This section is writable [10, P. 124]. Most notably, this section contains variables that were initialized
with a static initializer, as follows:
int global = 1;
– Uninitialized Data Segment / BSS BSS stands for an old assembler operator known as Block Started
by Symbol.
This contains all of your globals and any other static duration variables that are implicitly zeroed out.
Example:
int assumed_to_be_zero;
This variable will be zeroed; otherwise, we would have a security risk involving isolation from other
processes.
They get put in a different section to speed up process start up time.
This section starts at the end of the data segment and is also static in size because the amount of
globals is known at compile time.
Currently, both the initialized and BSS data segments are combined and referred to as the data segment
[10, P. 124], despite being somewhat different in purpose.
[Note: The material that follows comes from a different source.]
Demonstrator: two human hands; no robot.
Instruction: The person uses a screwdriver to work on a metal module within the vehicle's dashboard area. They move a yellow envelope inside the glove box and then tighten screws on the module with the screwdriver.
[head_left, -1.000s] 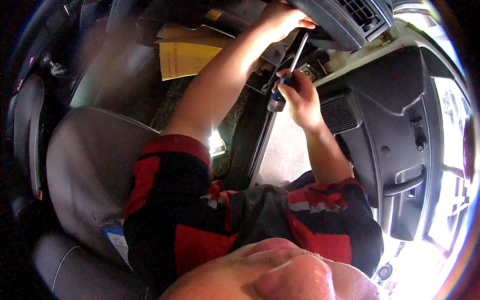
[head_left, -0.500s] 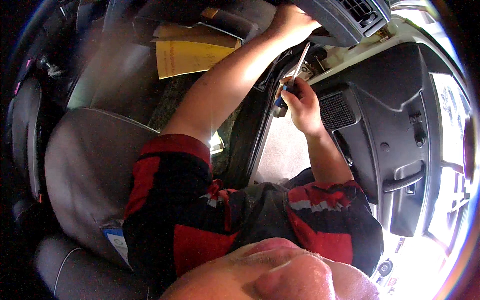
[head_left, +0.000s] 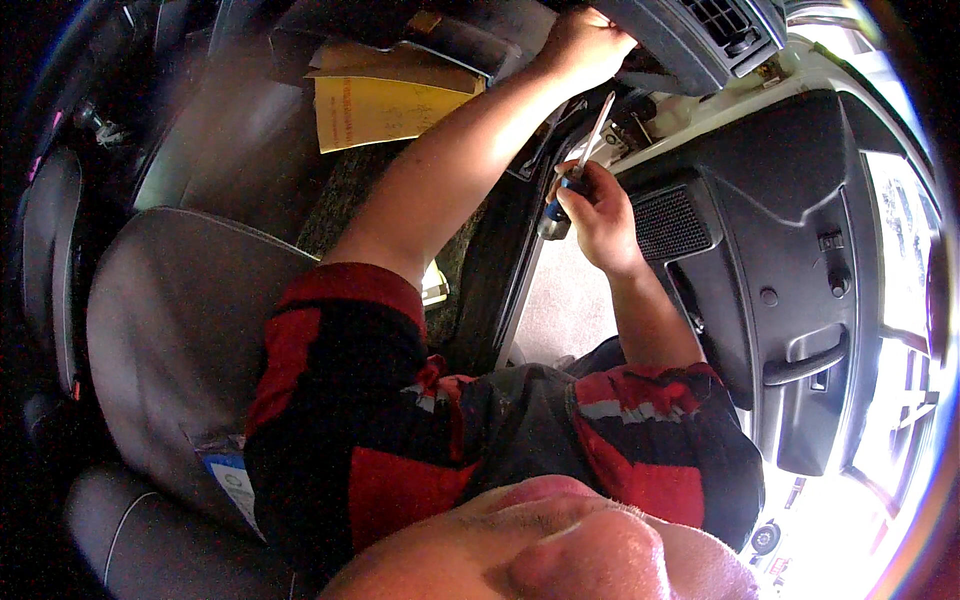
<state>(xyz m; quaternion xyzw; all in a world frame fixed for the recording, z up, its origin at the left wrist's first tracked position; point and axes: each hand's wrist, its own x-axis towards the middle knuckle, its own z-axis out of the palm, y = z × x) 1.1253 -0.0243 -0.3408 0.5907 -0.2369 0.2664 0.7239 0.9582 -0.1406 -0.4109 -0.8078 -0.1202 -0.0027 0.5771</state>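
Yellow paper (head_left: 390, 112), gray seat (head_left: 170, 320), door (head_left: 725, 290)

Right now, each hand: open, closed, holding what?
Left hand: at the dashboard panel; open or closed can't be told.
Right hand: closed, holding a screwdriver.

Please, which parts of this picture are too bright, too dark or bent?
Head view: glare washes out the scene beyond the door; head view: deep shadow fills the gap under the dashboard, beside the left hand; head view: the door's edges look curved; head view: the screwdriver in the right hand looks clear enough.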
– A Text Segment. This is where all executable instructions are stored, and is readable (function
pointers) but not writable.
The program counter moves through this segment executing instructions one after the other.
It is important to note that this is the only executable section of the program, by default.
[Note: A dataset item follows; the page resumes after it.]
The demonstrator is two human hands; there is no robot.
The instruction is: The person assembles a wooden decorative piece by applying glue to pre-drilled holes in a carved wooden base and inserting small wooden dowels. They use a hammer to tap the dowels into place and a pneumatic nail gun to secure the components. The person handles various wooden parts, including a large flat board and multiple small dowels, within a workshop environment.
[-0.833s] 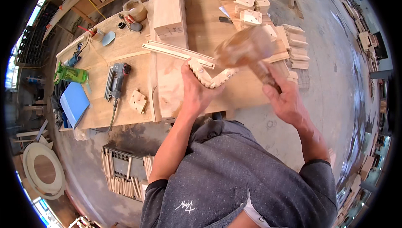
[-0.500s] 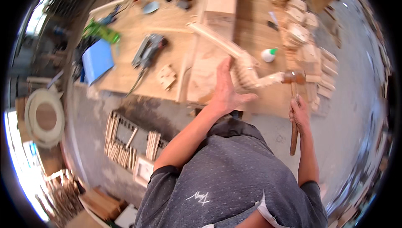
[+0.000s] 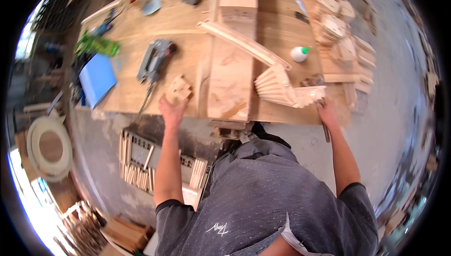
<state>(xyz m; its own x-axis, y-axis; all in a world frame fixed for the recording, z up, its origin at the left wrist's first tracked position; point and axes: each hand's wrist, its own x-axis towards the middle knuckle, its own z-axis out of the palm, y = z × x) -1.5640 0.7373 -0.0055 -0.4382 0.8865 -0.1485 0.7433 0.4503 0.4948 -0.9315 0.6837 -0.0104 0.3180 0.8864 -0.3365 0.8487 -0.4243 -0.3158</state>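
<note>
pale wood makes up the ribbed, v-shaped piece [image 3: 275,86] lying on the workbench [image 3: 188,40] in front of you, right of centre. its broad, fan-like arm is on the left and its shorter, scalloped arm on the right. a long grooved strip [image 3: 239,42] runs up and left from the top of the fan.

your right hand [image 3: 328,113] is closed around the handle of a mallet [image 3: 312,80], at the near right corner of the bench. the mallet's brown head is just beyond the scalloped arm, and the handle's end sticks out below your fist.

your left hand [image 3: 172,110] is well apart from it, thumb and fingers spread at the near edge of a small wooden block [image 3: 180,88] with holes in it. you have not lifted the block; whether your fingertips press on it, i cannot tell.

a grey nail gun [image 3: 156,59] lies beyond that block, up and left. a white glue bottle with a green cap [image 3: 299,54] is beyond the v-shaped piece, and shaped wooden blocks [image 3: 334,27] are piled along the bench's right side.
</note>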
If a program’s code while it’s running, the program most likely will SEGFAULT.
There are ways around it, but we will not be exploring these in this course.
Why doesn’t it always start at zero? This is because of a security feature called address space layout
randomization.
The reasons for and explanation about this is outside the scope of this class, but it is good to know
about its existence.
Having said that, this address can be made constant, if a program is compiled with the DEBUG flag.
Stack
Heap
Data
Text
Other Contents
To keep track of all these processes, your operating system gives each process a number called the process ID
(PID). Processes are also given the PID of their parent process, called parent process ID (PPID). Every process has
a parent, that parent could be init.d.
Processes could also contain the following information:
• Running State - Whether a process is getting ready, running, stopped, terminated, etc. (more on this is
covered in the chapter on Scheduling).
• File Descriptors - A list of mappings from integers to real devices (files, USB flash drives, sockets)
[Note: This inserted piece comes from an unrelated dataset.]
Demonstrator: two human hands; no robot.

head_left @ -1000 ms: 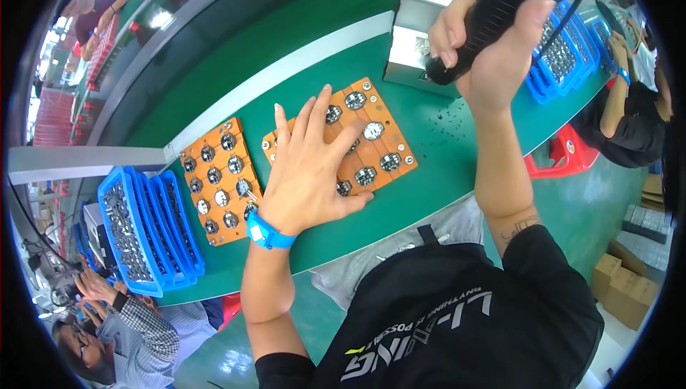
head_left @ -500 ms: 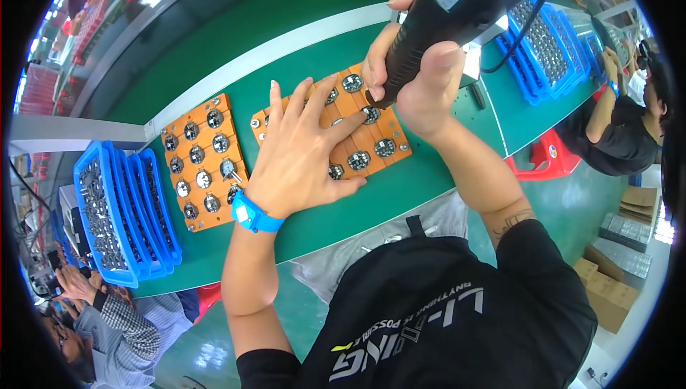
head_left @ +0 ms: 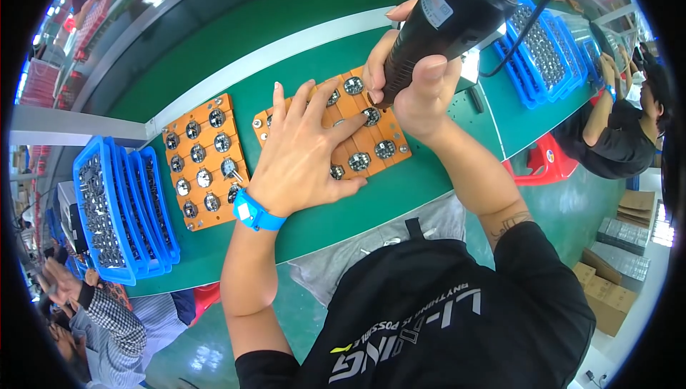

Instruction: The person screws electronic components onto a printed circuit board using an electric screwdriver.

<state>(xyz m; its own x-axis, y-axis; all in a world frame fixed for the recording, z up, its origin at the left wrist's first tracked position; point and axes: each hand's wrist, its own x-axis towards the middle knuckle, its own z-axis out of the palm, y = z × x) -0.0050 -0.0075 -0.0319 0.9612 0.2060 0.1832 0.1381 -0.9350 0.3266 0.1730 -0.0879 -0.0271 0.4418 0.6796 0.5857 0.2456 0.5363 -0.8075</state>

• Permissions - What user the file is running on and what group the process belongs to. The process can
then only perform operations based on the permissions given to the user or group, such as accessing files.
There are tricks to make a program take a different user than who started the program i.e. sudo takes a
program that a user starts and executes it as root. More specifically, a process has a real user ID (identifies
the owner of the process), an effective user ID (used for non-privileged users trying to access files only
accessible by superusers), and a saved user ID (used when privileged users perform non-privileged actions).
• Arguments - a list of strings that tell your program what parameters to run under.
• Environment Variables - a list of key-value pair strings in the form NAME=VALUE that one can modify. These
are often used to specify paths to libraries and binaries, program configuration settings, etc.
According to the POSIX specification, a process only needs a thread and address space, but most kernel
developers and users know that only these aren’t enough [6].
Intro to Fork
A word of warning
Process forking is a powerful and dangerous tool. If you make a mistake resulting in a fork bomb, you can bring
down an entire system. To reduce the chances of this, limit your maximum number of processes to a small
number e.g. 40 by typing ulimit -u 40 into a command line. Note, this limit is only for the user, which means
if you fork bomb, then you won’t be able to kill all created process since calling killall requires your shell to
fork(). Quite unfortunate. One solution is to spawn another shell instance as another user (for example root)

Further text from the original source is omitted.